(Working data)
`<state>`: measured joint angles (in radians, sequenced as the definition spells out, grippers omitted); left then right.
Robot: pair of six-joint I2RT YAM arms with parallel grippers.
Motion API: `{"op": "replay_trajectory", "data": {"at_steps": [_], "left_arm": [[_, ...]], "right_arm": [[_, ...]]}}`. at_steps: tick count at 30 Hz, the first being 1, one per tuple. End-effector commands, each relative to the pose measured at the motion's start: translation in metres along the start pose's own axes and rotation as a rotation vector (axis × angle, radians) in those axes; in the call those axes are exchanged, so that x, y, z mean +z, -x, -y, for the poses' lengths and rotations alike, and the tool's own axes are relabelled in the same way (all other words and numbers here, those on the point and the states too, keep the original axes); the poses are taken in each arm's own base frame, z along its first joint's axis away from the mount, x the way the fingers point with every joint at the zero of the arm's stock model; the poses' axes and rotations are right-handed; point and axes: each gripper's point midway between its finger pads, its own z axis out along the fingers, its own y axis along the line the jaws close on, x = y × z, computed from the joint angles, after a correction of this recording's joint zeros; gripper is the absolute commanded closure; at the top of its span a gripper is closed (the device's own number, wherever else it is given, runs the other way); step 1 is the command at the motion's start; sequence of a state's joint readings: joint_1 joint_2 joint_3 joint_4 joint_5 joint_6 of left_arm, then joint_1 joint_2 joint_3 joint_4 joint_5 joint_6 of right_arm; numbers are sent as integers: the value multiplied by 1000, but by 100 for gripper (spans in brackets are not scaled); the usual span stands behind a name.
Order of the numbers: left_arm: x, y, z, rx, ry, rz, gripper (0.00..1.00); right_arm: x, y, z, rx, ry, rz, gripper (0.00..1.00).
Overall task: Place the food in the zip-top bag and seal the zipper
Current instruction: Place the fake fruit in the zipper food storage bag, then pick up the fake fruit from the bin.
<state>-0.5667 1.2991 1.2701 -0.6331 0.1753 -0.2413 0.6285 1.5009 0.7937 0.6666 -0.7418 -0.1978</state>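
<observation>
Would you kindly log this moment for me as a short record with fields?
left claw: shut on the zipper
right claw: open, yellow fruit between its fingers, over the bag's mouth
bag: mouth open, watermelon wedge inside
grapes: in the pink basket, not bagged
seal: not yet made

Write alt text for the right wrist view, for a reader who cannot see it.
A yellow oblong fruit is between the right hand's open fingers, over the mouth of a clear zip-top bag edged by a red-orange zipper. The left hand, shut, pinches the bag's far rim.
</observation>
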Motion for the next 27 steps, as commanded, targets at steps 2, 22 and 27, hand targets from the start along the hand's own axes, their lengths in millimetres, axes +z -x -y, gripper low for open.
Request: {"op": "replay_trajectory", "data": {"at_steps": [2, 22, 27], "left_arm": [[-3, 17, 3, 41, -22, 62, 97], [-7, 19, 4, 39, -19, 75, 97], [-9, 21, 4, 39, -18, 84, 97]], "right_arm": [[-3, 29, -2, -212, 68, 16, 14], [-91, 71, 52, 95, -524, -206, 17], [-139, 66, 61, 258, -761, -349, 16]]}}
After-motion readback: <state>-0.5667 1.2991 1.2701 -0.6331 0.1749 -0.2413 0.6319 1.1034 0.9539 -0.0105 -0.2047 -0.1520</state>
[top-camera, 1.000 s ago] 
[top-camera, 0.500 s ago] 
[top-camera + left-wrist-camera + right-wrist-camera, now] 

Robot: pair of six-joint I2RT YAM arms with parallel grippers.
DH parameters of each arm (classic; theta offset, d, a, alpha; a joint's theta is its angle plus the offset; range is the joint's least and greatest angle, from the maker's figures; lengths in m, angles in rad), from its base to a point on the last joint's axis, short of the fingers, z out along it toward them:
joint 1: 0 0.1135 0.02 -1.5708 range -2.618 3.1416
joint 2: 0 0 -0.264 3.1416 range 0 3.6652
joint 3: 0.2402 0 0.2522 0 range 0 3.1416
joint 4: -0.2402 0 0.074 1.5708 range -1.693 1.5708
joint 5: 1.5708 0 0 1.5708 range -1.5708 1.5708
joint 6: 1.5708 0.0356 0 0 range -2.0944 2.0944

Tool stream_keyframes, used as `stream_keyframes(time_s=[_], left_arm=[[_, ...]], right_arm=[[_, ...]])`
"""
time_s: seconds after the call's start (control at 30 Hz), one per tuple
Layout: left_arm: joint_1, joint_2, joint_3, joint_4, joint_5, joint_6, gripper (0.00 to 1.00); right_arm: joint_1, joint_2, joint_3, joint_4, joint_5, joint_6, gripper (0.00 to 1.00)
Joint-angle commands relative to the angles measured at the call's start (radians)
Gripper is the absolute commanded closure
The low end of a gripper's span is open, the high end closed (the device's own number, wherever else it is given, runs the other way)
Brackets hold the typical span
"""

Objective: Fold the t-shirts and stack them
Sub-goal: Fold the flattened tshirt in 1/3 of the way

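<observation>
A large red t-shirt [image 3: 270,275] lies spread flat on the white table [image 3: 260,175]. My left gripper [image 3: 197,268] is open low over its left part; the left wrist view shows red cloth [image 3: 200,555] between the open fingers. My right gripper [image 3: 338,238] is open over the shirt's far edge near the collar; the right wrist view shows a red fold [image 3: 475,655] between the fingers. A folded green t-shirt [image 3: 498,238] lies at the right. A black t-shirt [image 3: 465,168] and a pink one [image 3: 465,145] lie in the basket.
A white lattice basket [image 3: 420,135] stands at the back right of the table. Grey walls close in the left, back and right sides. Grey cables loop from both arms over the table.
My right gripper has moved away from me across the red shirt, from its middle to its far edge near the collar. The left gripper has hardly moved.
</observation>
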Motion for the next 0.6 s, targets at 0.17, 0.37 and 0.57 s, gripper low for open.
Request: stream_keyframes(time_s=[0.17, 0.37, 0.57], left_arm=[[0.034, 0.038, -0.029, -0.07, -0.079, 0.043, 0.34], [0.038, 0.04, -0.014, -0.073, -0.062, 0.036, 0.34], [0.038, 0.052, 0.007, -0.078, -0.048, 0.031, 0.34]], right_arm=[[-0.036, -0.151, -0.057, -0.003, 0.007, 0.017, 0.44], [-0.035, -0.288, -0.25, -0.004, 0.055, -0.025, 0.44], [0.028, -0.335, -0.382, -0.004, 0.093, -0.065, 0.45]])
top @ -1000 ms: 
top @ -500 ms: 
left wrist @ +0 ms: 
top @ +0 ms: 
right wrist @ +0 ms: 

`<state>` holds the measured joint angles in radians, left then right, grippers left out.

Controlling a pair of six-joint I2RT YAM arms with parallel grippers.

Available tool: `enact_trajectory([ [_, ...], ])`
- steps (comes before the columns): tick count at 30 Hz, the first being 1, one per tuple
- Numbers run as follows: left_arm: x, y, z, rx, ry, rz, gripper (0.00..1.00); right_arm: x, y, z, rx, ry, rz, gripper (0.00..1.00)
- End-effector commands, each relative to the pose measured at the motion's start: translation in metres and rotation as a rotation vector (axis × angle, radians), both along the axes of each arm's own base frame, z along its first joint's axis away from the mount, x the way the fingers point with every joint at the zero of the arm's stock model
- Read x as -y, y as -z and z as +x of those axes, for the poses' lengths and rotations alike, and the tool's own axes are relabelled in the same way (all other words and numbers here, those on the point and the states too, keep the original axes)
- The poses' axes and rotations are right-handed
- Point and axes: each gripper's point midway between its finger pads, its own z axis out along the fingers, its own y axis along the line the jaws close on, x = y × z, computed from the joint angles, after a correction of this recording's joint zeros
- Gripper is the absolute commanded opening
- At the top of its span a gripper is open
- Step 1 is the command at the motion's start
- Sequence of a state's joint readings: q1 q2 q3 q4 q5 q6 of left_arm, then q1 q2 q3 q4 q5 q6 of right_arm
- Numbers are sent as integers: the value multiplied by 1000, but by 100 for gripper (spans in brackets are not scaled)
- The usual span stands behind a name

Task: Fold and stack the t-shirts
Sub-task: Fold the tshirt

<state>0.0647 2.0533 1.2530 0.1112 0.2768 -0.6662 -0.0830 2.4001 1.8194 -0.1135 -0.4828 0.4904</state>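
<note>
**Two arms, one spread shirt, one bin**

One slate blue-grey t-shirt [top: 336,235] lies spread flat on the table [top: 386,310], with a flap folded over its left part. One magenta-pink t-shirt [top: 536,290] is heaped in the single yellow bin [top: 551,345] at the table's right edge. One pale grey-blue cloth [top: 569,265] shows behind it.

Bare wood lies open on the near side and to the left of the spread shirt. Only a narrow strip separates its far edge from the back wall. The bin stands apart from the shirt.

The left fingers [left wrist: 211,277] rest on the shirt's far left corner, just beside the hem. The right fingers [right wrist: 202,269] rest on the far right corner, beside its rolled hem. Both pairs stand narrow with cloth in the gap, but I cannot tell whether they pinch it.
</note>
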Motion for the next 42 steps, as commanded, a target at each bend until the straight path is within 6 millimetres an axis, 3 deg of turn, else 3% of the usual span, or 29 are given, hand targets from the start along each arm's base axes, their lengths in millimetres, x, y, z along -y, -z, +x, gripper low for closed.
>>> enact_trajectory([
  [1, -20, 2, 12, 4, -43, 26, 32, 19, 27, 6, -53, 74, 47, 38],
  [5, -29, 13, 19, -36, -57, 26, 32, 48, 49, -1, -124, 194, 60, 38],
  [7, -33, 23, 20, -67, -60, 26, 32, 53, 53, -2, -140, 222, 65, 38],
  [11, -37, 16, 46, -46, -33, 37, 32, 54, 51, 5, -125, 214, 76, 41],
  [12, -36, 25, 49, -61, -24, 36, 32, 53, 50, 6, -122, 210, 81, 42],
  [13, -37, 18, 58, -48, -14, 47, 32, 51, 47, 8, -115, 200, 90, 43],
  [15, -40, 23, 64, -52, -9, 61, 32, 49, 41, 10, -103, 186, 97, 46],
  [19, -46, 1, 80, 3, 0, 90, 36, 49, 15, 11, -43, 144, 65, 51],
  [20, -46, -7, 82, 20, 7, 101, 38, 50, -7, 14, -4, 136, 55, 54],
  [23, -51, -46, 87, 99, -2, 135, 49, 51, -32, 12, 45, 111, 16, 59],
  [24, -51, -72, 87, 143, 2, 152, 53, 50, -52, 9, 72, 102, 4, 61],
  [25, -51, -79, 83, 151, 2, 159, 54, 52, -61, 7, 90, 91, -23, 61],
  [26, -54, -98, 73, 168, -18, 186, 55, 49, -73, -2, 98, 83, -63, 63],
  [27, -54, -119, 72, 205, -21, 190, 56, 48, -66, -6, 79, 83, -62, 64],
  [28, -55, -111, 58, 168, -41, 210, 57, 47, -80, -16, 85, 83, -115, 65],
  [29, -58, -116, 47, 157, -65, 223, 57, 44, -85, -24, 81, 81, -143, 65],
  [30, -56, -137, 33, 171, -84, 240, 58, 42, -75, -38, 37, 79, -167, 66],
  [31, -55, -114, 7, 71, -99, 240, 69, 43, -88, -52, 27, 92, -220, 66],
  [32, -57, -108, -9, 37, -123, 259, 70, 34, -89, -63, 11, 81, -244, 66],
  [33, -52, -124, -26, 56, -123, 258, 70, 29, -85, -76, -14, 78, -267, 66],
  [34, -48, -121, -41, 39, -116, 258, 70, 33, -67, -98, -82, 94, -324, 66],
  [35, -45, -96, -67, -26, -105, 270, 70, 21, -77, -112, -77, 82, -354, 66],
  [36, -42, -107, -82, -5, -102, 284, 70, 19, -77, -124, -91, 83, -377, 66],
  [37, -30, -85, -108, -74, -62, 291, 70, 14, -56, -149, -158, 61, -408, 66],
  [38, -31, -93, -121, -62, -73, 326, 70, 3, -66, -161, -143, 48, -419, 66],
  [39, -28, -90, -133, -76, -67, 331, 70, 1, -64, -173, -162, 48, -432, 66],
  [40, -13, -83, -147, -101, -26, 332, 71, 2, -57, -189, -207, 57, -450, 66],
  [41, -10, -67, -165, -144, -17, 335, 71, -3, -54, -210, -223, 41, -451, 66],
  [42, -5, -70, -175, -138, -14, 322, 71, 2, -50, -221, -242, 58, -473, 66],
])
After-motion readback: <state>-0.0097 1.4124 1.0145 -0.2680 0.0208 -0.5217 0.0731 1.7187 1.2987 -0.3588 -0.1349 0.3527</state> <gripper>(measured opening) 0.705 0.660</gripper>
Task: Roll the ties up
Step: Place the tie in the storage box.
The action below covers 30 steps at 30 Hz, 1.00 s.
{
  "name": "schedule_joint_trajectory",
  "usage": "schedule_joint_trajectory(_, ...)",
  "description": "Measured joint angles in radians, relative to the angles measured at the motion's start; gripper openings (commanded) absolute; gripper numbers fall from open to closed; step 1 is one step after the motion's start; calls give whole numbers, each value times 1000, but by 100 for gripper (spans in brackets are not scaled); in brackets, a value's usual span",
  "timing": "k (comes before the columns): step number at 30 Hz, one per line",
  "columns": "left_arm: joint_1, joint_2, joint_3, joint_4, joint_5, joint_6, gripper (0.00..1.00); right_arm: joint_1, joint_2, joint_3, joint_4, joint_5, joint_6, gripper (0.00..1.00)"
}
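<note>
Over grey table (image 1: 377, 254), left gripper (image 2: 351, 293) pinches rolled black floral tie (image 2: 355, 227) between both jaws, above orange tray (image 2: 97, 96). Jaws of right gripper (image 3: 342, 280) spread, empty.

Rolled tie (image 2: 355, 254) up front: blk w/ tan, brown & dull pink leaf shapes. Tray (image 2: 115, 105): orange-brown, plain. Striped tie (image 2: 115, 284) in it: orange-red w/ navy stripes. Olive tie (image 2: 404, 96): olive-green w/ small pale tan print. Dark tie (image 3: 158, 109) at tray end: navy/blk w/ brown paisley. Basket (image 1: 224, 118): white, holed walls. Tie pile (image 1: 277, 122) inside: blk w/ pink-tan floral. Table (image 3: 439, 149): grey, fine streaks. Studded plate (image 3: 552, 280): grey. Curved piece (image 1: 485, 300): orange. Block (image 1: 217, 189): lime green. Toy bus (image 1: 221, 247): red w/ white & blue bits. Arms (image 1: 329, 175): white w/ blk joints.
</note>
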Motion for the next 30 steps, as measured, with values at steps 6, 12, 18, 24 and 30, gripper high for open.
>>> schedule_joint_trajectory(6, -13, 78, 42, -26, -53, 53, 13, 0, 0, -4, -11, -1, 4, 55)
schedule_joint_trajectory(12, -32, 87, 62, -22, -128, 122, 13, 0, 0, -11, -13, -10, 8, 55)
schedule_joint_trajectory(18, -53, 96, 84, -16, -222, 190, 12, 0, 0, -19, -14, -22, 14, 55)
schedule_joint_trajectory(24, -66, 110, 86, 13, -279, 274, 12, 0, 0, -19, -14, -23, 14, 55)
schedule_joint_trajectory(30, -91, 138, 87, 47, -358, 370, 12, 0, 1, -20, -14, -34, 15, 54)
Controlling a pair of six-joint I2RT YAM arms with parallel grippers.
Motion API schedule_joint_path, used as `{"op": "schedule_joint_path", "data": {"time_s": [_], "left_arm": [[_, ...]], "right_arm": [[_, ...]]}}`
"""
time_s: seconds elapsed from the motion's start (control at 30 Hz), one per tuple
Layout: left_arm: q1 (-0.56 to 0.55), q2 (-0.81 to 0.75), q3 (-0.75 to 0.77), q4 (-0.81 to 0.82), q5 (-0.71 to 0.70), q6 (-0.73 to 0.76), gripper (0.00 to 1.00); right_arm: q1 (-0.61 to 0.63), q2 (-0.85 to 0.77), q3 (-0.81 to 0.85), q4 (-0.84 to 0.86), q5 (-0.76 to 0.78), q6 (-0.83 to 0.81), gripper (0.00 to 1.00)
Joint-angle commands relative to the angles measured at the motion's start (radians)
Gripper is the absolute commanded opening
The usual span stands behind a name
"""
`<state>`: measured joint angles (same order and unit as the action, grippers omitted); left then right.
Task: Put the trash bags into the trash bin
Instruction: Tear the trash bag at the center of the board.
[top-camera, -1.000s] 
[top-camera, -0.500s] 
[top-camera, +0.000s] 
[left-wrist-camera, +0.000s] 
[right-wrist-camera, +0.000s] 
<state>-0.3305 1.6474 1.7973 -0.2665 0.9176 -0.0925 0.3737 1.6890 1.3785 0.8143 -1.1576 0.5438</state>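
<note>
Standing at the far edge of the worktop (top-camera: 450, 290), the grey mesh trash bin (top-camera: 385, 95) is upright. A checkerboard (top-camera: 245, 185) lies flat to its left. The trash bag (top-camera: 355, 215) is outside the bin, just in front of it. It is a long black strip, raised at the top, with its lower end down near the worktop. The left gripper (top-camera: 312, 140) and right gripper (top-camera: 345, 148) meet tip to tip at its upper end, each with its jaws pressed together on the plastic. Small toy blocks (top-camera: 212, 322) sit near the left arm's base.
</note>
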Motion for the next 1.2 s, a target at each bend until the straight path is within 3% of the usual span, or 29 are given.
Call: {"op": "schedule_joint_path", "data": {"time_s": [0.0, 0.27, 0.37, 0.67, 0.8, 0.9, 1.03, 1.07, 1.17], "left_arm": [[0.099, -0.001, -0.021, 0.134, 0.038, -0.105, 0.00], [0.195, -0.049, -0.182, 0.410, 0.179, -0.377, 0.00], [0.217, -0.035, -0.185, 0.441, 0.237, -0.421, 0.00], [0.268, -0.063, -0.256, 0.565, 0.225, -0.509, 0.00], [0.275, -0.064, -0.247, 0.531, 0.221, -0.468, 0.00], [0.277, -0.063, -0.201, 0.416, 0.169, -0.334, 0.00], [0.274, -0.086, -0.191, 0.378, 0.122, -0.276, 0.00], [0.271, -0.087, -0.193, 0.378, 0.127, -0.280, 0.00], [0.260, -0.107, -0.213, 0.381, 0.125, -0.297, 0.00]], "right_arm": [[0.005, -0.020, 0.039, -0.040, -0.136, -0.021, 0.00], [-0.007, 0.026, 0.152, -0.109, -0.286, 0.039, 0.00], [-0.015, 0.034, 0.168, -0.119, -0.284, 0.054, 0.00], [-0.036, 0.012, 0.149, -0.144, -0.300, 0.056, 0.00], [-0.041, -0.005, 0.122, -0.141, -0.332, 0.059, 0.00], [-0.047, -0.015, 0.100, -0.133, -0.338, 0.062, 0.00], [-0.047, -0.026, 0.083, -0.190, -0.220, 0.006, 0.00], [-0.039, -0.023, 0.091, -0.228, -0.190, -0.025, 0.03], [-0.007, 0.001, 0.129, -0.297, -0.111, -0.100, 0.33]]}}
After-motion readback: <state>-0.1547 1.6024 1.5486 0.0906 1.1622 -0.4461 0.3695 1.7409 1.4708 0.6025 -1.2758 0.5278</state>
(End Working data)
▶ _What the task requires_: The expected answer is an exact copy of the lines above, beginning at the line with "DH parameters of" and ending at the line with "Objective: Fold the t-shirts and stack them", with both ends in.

▶ _Finished task_:
DH parameters of each arm (classic; theta offset, d, a, alpha; a joint's theta is its angle plus the offset; range is the joint's least and greatest angle, from the maker's figures; lengths in m, angles in rad), from its base to a point on the last joint's axis, short of the fingers, z out along it toward them:
joint 1: 0 0.1135 0.02 -1.5708 range -2.618 3.1416
joint 2: 0 0 -0.264 3.1416 range 0 3.6652
joint 3: 0.2402 0 0.2522 0 range 0 3.1416
joint 4: -0.2402 0 0.074 1.5708 range -1.693 1.5708
joint 5: 1.5708 0 0 1.5708 range -1.5708 1.5708
joint 6: 1.5708 0.0356 0 0 range -2.0944 2.0944

Tool stream_keyframes, used as `stream_keyframes(time_s=[_], left_arm=[[_, ...]], right_arm=[[_, ...]])`
"""
time_s: seconds after the call's start (control at 30 Hz), one per tuple
Layout: left_arm: joint_1, joint_2, joint_3, joint_4, joint_5, joint_6, gripper (0.00 to 1.00); right_arm: joint_1, joint_2, joint_3, joint_4, joint_5, joint_6, gripper (0.00 to 1.00)
Joint-angle commands relative to the angles measured at the call's start (radians)
Gripper is the absolute commanded closure
The low end of a gripper's span is open, the high end closed (the device's own number, wherever else it is given, runs the other way)
Brackets hold the typical span
"""

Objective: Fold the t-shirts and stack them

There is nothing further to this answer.